The Case for Leaks
In an article on how financial derivatives have helped banks deceive the public, Floyd Norris in The New York Times indirectly made a good case for why we need leaks – and, of course, leakers.
“The Financial Times said it appeared that Italy had used derivatives in the 1990s to allow it to make its budget deficit seem smaller, thus enabling it to qualify for admission to the euro zone.” The evidence for this high level chicanery came from “government documents leaked this week to two European newspapers, La Repubblica and The Financial Times.”
Derivatives based on unsound mortgages played a major role in the credit bubble that produced the Great Recession from which our world is still struggling to recover. Earlier, derivatives played a major role in the rise and collapse of Enron. The ingenious repackaging of assets and liabilities was and still is largely designed to help companies raise money but that is often by disguising their debt — if not just whisking it away as something else, a fact that led Warren Buffett to call them “weapons of mass deception.”
But such exploitation of derivatives is just the tip of the iceberg. The larger implication is that so long as corporations and governments deceive and lie, we need people who are willing to hack into their files and expose their true contents. Imagine if hackers had gotten into Enron’s secret files 15 years ago, of if someone had blown the whistle on the ratings agencies who were giving out AAA approvals to the mortgage bonds without really bothering to investigate them.
This is not to defend illegal acts so much as to acknowledge the bigger picture. If we had adequate regulation in the financial industry, for example, we might not need whistle blowers. If there were strictly enforced rules governing investment banks, investigative journalists might not need secret sources. If we had reliable internal policing of our government’s espionage programs, we might not have needed Edward Snowden. But we if fail to establish legitimate oversight or we allow it to lapse, we invite in others in to do the dirty work.
Floyd continues: “The banks have done an excellent job of persuading the Financial Accounting Standards Board, which sets the rules, not to mess with them. Rather than force the banks to put the assets and liabilities on their balance sheets, as is required in most other countries, the board has proposed additional disclosures,” disclosures, he points out, that allow odd and deceptive practices to continue. (See “Wielding Derivatives as a Tool for Deceit.)”

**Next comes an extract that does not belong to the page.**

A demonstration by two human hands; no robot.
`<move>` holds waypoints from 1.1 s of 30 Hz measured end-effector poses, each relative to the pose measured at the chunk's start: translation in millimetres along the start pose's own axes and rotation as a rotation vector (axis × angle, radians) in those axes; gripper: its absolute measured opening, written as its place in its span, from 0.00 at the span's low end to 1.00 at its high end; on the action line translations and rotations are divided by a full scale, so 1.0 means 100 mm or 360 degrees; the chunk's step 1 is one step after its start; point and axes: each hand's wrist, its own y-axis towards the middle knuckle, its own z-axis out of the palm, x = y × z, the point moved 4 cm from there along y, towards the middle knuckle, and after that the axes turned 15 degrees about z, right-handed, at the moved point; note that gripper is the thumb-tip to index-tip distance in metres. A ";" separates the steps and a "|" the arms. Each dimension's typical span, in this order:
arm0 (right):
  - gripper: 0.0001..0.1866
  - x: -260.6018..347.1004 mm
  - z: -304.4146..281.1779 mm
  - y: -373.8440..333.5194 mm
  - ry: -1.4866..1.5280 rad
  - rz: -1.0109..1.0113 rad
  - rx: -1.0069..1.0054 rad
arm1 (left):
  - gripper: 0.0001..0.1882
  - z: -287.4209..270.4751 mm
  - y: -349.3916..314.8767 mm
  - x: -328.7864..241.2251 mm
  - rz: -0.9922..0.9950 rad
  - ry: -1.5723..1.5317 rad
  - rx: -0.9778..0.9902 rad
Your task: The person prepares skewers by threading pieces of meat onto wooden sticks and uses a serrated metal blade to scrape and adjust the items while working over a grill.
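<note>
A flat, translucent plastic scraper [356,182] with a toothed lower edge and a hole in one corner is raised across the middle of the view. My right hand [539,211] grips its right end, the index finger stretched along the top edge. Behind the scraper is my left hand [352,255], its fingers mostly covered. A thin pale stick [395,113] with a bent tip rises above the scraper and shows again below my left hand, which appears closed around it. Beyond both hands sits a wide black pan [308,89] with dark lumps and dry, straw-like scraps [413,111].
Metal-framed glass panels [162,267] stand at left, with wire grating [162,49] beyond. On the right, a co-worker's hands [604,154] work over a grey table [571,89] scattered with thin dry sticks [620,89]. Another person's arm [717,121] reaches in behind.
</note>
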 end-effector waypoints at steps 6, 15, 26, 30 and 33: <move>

If government agencies collude in allowing banks of hide their liabilities, this means, in effect, that we are outsourcing the work of oversight to outraged leakers, spies, hackers, malcontents and good citizens who are willing for their own motives to take up the slack – and to risk being persecuted for their services.
To put it another way, under political pressure from influential banks and the national security establishment, we have privatized regulation. The results are uneven, and we often don’t seem to like what we get. But as if often the case in a free market economy we get some of what we need – and sometimes what we deserve.